30 juin 2009, Wired Magazine
Eric Schmidt, PDG de Google, répond à une longue interview : « Google est peut-être au cœur de ce futur, mais il n’y a pas de grand plan. (…) Nous n’avons pas de plan à cinq ans, nous n’avons pas de plan à deux ans, nous n’avons pas de plan à un an. Nous avons une mission et une stratégie, et la mission est…, vous savez, d’organiser l’information du monde. Et la stratégie est de le faire à travers l’innovation. Cela ne nous ennuie pas si quelque chose ne marche pas. Parce que nous comprenons que quelque chose d’autre marchera. »4

Quelques histoires parmi d’autres qui illustrent que les succès, comme les échecs, n’arrivent jamais comme ils ont été prévus. Trop d’aléas, trop d’interactions entre les objectifs des entreprises, les actions des autres – concurrents comme fournisseurs ou clients –, trop d’incertitudes technologiques et réglementaires.

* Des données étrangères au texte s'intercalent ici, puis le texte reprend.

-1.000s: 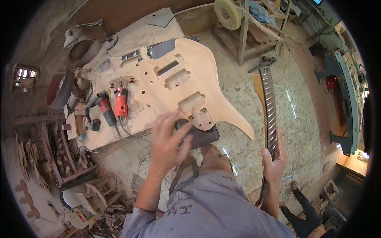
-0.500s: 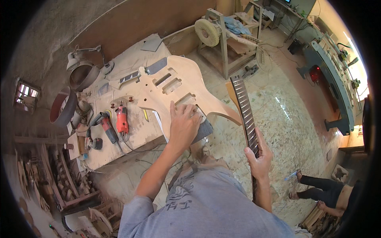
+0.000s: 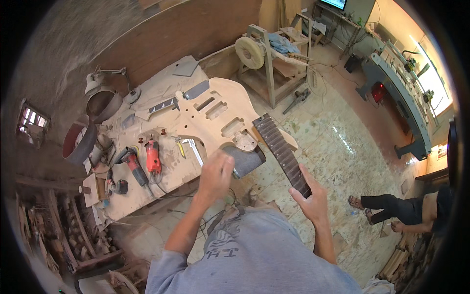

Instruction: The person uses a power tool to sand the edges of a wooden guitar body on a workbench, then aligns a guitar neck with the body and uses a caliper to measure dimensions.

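Observation:
My right hand (image 3: 313, 196) is closed around the lower end of a guitar neck (image 3: 281, 152) with a dark fretboard and metal frets. The neck's far end lies over the lower right part of an unfinished pale wooden guitar body (image 3: 215, 100). Several routed cavities and holes show in the body, which rests at the bench's right edge. My left hand (image 3: 215, 176) is just off the body's near edge, smeared by motion, so its fingers do not read clearly. Beside it, a dark grey flat slab (image 3: 249, 161) sticks out from under the body.
On the dusty bench (image 3: 125, 198) lie a red power tool (image 3: 153, 157), an angle grinder (image 3: 133, 164), a caliper (image 3: 194, 149) and a desk lamp (image 3: 129, 83). A wooden stand with a round buffing wheel (image 3: 249, 53) is beyond. Another person (image 3: 401, 208) is at the right.
My left hand has come off the guitar body toward me. My right hand has swung the neck leftward and tilted it, so its far end now overlaps the body.

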A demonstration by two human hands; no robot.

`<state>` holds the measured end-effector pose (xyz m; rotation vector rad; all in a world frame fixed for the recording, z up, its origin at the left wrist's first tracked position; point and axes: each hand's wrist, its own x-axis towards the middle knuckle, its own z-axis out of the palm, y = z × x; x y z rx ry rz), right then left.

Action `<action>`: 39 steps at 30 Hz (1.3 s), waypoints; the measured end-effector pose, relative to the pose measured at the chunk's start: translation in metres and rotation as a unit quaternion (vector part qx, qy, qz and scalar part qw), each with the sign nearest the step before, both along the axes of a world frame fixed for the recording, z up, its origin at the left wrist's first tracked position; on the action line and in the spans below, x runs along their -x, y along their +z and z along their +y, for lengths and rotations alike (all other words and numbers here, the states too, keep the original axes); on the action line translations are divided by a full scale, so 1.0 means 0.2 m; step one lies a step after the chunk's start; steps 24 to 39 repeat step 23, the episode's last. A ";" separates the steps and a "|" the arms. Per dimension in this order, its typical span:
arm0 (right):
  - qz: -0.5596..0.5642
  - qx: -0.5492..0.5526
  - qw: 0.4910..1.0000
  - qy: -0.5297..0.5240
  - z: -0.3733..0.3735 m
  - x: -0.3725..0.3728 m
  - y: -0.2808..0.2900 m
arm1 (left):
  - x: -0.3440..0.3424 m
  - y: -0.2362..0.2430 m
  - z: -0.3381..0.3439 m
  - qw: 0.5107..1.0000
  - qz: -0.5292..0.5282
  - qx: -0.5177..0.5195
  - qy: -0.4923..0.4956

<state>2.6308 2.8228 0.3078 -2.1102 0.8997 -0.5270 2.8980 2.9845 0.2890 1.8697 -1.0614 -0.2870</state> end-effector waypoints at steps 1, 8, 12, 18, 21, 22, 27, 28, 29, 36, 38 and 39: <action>0.015 0.030 0.999 0.017 0.00 -0.01 0.00 | -0.04 0.00 0.00 0.999 -0.017 0.010 0.027; 0.114 0.104 0.984 0.088 0.00 -0.10 -0.02 | -0.34 -0.04 -0.20 0.998 -0.022 0.044 0.026; 0.142 0.137 0.976 0.096 -0.01 -0.12 -0.01 | -0.39 -0.03 -0.27 0.999 0.011 -0.006 -0.038; 0.150 0.144 0.973 0.097 0.01 -0.14 0.03 | -0.42 -0.06 -0.28 0.998 0.011 -0.013 -0.064; 0.147 0.143 0.974 0.097 0.03 -0.14 0.03 | -0.43 -0.06 -0.28 0.997 0.021 -0.018 -0.071; 0.146 0.141 0.974 0.096 0.03 -0.14 0.03 | -0.43 -0.06 -0.27 0.997 0.033 -0.023 -0.073; 0.153 0.142 0.973 0.097 0.04 -0.14 0.03 | -0.44 -0.05 -0.27 0.996 0.045 -0.027 -0.075; 0.153 0.142 0.973 0.097 0.04 -0.14 0.03 | -0.44 -0.05 -0.27 0.996 0.045 -0.027 -0.075; 0.153 0.142 0.973 0.097 0.04 -0.14 0.03 | -0.44 -0.05 -0.27 0.996 0.045 -0.027 -0.075; 0.153 0.142 0.973 0.097 0.04 -0.14 0.03 | -0.44 -0.05 -0.27 0.996 0.045 -0.027 -0.075; 0.153 0.142 0.973 0.097 0.04 -0.14 0.03 | -0.44 -0.05 -0.27 0.996 0.045 -0.027 -0.075; 0.153 0.142 0.973 0.097 0.04 -0.14 0.03 | -0.44 -0.05 -0.27 0.996 0.045 -0.027 -0.075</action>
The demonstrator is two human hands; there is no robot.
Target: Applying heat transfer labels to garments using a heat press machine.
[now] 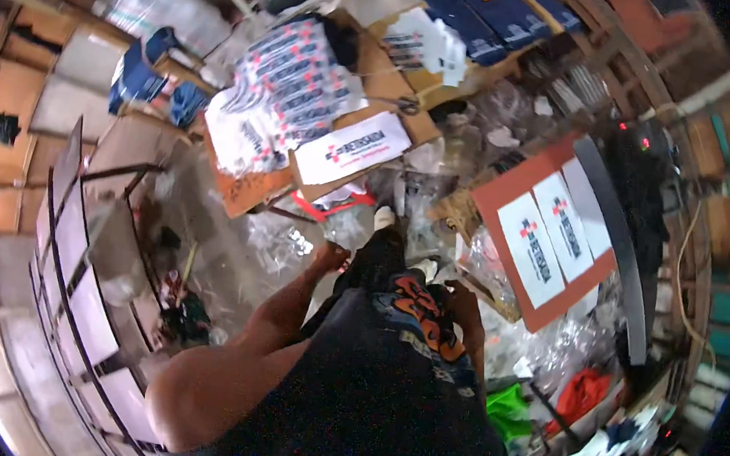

Impossible de savoir ce qui va se passer : à un horizon proche, il est seulement possible de probabiliser les évolutions à venir. Très vite, le flou se généralise et on ne peut plus rien probabiliser ; au mieux on peut dessiner des futurs possibles.
Mais si on y réfléchit bien, est-ce une si mauvaise nouvelle que de voir l’incertitude se propager de plus en plus ? Imaginons à l’inverse que nous allions vers un monde de plus en plus certain. Quelle y serait la place laissée à l’intelligence, au professionnalisme et à la créativité ? Comment une entreprise pourrait-elle s’y différencier des autres, puisque tout le monde pourrait tout prévoir ? Imaginez une partie de cartes où les cartes de chacun seraient posées sur la table et visibles de tous. Comment jouer et quel en serait l’intérêt ?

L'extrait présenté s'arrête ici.